■ What the exercise asks: Once the line with "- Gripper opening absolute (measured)" is found in the data, output it and each following line exactly, up to and including the line with "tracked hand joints", and nothing before or after.

■ Recorded data:
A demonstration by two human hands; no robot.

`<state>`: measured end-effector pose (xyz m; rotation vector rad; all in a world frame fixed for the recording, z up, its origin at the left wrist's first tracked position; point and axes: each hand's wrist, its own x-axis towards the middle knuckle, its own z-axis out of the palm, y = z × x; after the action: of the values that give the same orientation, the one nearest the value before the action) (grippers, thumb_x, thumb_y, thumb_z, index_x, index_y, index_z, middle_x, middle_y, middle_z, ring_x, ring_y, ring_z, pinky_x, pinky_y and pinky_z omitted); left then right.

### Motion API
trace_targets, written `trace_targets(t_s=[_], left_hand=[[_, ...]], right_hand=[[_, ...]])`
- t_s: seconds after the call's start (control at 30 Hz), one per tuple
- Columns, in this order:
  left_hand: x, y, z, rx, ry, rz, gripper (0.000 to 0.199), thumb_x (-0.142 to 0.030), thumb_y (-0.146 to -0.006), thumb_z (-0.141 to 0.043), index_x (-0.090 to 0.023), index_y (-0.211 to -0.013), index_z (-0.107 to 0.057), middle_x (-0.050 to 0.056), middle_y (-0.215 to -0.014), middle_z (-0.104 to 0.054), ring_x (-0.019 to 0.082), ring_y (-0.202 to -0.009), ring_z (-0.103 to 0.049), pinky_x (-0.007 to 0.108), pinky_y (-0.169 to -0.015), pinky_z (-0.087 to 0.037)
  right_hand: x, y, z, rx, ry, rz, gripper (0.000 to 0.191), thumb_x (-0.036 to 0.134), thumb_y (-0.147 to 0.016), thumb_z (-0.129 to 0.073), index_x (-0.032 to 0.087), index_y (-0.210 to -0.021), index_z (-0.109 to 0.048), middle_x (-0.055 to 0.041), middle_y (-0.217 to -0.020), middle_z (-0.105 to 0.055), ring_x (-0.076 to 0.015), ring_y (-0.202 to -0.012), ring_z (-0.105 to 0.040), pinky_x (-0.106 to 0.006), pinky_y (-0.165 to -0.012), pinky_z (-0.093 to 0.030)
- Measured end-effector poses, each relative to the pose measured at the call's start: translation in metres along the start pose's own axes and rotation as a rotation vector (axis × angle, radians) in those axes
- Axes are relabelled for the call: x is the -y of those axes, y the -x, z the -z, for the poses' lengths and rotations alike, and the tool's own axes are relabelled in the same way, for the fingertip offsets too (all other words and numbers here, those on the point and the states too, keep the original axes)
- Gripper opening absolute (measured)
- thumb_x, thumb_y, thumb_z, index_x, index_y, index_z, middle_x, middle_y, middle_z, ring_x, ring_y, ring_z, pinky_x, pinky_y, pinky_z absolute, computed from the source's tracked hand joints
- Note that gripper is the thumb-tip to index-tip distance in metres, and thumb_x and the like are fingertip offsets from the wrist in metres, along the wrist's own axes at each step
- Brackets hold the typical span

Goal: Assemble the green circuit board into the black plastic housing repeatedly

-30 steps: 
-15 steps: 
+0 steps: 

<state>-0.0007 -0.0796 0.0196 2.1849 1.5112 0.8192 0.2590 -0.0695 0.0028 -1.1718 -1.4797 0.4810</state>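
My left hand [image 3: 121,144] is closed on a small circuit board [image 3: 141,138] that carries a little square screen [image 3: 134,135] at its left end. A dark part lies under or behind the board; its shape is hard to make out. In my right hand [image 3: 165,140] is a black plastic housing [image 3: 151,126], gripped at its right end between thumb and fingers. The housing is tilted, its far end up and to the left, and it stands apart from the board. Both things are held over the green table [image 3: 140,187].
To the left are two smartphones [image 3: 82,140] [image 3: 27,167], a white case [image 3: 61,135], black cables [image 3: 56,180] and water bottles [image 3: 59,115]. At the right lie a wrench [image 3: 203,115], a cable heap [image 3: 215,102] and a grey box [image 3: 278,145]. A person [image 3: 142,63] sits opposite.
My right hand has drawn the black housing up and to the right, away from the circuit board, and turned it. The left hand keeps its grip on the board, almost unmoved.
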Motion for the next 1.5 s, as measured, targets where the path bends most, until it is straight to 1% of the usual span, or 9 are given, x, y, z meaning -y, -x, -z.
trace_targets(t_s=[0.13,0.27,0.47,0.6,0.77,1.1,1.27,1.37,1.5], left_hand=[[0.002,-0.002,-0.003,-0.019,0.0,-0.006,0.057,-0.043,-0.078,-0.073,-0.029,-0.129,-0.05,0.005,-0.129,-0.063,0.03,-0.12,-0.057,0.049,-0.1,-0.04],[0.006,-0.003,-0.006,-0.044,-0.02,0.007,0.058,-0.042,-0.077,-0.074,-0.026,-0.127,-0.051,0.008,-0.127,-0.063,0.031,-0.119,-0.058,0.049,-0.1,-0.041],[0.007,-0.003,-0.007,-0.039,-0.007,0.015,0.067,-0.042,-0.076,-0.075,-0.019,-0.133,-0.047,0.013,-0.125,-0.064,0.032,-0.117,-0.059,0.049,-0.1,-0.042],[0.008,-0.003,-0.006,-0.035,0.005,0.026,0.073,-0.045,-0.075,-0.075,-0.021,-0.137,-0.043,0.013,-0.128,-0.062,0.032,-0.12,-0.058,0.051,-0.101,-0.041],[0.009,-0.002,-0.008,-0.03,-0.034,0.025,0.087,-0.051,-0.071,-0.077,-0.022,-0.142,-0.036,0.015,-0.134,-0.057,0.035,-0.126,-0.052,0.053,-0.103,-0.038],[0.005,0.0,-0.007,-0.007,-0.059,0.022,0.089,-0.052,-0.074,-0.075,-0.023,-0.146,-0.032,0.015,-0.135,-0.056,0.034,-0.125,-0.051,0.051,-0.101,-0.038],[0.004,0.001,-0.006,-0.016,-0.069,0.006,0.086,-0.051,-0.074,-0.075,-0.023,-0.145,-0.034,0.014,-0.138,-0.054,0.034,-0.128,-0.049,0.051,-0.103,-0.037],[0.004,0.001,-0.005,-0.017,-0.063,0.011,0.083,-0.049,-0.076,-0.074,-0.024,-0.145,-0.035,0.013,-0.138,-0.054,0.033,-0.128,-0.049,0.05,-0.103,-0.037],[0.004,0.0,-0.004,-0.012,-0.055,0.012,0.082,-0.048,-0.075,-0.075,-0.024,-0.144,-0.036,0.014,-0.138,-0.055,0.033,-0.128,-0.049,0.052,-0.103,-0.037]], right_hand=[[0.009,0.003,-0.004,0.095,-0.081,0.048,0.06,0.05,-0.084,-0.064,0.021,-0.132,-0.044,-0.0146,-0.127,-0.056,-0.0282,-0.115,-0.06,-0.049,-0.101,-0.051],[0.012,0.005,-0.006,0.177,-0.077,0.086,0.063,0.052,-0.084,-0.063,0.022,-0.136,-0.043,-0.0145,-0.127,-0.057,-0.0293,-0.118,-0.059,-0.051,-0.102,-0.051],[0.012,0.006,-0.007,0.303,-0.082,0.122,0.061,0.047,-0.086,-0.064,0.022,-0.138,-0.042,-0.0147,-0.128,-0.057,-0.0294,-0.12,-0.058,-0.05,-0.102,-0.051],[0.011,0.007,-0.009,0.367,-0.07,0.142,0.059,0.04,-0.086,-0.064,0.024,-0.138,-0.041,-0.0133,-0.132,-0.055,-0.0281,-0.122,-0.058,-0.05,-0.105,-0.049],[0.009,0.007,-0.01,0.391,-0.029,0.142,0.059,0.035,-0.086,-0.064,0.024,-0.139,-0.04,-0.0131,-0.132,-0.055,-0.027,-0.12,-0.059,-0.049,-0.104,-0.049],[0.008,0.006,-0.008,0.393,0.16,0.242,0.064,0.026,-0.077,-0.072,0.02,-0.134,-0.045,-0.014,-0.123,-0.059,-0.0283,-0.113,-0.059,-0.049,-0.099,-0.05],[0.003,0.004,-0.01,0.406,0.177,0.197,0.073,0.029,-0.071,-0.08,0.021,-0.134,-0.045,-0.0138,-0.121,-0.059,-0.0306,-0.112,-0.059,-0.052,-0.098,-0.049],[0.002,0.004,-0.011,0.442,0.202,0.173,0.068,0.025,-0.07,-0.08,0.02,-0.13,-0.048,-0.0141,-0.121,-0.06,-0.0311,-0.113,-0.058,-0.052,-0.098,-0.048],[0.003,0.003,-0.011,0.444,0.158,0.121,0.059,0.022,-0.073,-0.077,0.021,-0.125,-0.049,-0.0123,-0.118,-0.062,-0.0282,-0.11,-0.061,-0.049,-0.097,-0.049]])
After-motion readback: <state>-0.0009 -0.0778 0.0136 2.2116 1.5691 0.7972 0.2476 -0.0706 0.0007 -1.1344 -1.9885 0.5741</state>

■ Result of the exercise:
- Gripper opening absolute (measured)
- thumb_x, thumb_y, thumb_z, index_x, index_y, index_z, middle_x, middle_y, middle_z, ring_x, ring_y, ring_z, pinky_x, pinky_y, pinky_z absolute, computed from the source's tracked hand joints

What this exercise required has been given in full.